Which lines below hold the word "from"? Report each one.

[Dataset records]
____________________

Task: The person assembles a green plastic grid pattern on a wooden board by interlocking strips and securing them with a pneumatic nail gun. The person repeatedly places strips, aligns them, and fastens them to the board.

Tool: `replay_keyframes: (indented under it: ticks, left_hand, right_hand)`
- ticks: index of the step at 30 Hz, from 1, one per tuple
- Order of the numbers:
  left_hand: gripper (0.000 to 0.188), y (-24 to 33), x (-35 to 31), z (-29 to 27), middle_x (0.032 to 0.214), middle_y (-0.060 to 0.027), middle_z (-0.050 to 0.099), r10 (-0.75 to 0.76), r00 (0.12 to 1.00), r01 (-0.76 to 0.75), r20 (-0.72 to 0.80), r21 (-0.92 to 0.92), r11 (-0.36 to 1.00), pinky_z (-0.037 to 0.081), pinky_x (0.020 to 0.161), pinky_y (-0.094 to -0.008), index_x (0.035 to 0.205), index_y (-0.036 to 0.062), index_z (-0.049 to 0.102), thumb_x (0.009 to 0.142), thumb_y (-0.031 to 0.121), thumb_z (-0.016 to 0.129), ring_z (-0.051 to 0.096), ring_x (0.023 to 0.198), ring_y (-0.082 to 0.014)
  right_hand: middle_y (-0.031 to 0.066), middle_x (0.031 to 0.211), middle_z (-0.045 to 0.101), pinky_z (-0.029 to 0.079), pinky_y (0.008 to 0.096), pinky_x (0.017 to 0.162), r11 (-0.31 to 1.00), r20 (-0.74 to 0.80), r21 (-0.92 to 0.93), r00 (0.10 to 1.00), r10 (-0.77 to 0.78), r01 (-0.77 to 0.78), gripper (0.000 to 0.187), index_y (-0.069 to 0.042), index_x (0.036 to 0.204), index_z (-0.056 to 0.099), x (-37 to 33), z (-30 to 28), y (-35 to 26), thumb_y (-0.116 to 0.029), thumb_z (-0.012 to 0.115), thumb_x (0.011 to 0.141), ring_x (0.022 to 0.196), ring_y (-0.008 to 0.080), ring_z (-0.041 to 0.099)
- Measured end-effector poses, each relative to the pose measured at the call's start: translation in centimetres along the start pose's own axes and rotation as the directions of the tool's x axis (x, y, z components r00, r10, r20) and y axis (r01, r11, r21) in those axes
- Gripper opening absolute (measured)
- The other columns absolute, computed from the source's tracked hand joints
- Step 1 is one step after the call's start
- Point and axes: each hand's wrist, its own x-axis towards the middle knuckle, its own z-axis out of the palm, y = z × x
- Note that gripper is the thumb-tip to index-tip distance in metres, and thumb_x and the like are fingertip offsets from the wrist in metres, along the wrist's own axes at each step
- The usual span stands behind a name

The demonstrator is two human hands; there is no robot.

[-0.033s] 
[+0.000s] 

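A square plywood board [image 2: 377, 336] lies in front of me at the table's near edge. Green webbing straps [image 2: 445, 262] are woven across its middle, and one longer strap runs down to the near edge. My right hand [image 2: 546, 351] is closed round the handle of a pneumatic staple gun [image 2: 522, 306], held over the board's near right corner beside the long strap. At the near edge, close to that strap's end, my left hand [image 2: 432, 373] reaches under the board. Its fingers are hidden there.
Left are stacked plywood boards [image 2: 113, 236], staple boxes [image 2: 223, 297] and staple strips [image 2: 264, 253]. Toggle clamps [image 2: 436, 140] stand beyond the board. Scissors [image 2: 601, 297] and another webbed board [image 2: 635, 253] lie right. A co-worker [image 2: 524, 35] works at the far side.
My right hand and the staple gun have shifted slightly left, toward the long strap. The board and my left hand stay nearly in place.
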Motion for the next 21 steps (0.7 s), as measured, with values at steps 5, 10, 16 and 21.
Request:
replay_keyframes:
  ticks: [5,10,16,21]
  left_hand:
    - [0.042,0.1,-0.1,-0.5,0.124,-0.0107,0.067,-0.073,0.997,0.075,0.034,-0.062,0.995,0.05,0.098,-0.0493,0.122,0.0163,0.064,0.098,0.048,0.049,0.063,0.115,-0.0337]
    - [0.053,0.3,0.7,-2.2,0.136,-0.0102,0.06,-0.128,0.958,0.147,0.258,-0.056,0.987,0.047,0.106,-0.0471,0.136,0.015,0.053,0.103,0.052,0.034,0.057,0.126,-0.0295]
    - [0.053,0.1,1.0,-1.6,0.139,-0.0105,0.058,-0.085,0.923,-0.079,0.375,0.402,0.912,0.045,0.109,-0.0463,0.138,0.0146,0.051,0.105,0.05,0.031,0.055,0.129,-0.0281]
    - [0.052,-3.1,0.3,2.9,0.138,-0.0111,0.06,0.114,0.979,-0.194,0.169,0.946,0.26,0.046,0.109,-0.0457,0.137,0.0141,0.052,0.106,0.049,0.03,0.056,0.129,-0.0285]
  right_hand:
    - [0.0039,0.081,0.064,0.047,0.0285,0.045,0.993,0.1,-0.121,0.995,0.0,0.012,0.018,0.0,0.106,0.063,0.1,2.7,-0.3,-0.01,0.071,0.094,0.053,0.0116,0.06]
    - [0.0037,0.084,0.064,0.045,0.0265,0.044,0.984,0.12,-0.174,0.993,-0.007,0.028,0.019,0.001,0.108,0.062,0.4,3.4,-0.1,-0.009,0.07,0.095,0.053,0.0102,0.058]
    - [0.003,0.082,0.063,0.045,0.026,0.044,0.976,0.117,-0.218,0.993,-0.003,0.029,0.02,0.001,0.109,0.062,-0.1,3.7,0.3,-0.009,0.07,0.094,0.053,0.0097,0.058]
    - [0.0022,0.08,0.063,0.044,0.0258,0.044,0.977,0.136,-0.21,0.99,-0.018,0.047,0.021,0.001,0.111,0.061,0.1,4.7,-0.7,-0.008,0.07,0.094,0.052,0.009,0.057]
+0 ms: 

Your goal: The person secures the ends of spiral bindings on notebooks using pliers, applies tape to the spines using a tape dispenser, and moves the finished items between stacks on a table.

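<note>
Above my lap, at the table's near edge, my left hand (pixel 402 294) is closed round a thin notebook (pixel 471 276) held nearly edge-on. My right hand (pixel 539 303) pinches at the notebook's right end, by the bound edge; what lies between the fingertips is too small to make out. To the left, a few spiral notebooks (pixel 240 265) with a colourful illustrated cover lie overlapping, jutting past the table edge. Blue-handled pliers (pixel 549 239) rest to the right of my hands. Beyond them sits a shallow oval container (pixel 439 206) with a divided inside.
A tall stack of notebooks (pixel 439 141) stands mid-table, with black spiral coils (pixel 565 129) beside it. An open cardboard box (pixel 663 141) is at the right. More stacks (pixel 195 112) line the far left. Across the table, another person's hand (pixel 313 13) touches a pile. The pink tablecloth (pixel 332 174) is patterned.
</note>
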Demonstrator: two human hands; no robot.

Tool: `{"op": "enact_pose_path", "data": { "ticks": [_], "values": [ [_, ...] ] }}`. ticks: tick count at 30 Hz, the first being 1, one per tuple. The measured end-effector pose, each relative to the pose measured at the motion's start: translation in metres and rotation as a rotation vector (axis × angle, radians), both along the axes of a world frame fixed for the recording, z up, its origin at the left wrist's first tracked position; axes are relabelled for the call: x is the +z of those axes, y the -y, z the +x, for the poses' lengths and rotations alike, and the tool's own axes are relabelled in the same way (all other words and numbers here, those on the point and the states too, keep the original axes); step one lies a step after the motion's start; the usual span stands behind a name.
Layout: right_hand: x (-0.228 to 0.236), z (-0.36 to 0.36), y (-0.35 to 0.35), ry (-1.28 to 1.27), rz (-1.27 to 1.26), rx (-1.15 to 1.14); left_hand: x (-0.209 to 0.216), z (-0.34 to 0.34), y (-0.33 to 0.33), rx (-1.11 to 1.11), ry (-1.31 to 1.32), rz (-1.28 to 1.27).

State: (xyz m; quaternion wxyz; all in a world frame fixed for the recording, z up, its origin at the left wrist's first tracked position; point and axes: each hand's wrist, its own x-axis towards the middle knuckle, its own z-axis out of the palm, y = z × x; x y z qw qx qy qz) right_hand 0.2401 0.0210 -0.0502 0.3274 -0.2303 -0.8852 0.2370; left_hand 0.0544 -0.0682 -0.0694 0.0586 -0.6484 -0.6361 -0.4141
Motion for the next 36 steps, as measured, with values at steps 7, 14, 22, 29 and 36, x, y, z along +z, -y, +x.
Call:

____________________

_EXERCISE RESPONSE_.
- ticks: index of the step at 30 Hz, from 1, one per tuple
- The other columns absolute, computed from the source's tracked hand joints
- Note that gripper is the thumb-tip to index-tip distance in metres, and thumb_x and the like are fingertip offsets from the wrist in metres, along the wrist's own axes at each step

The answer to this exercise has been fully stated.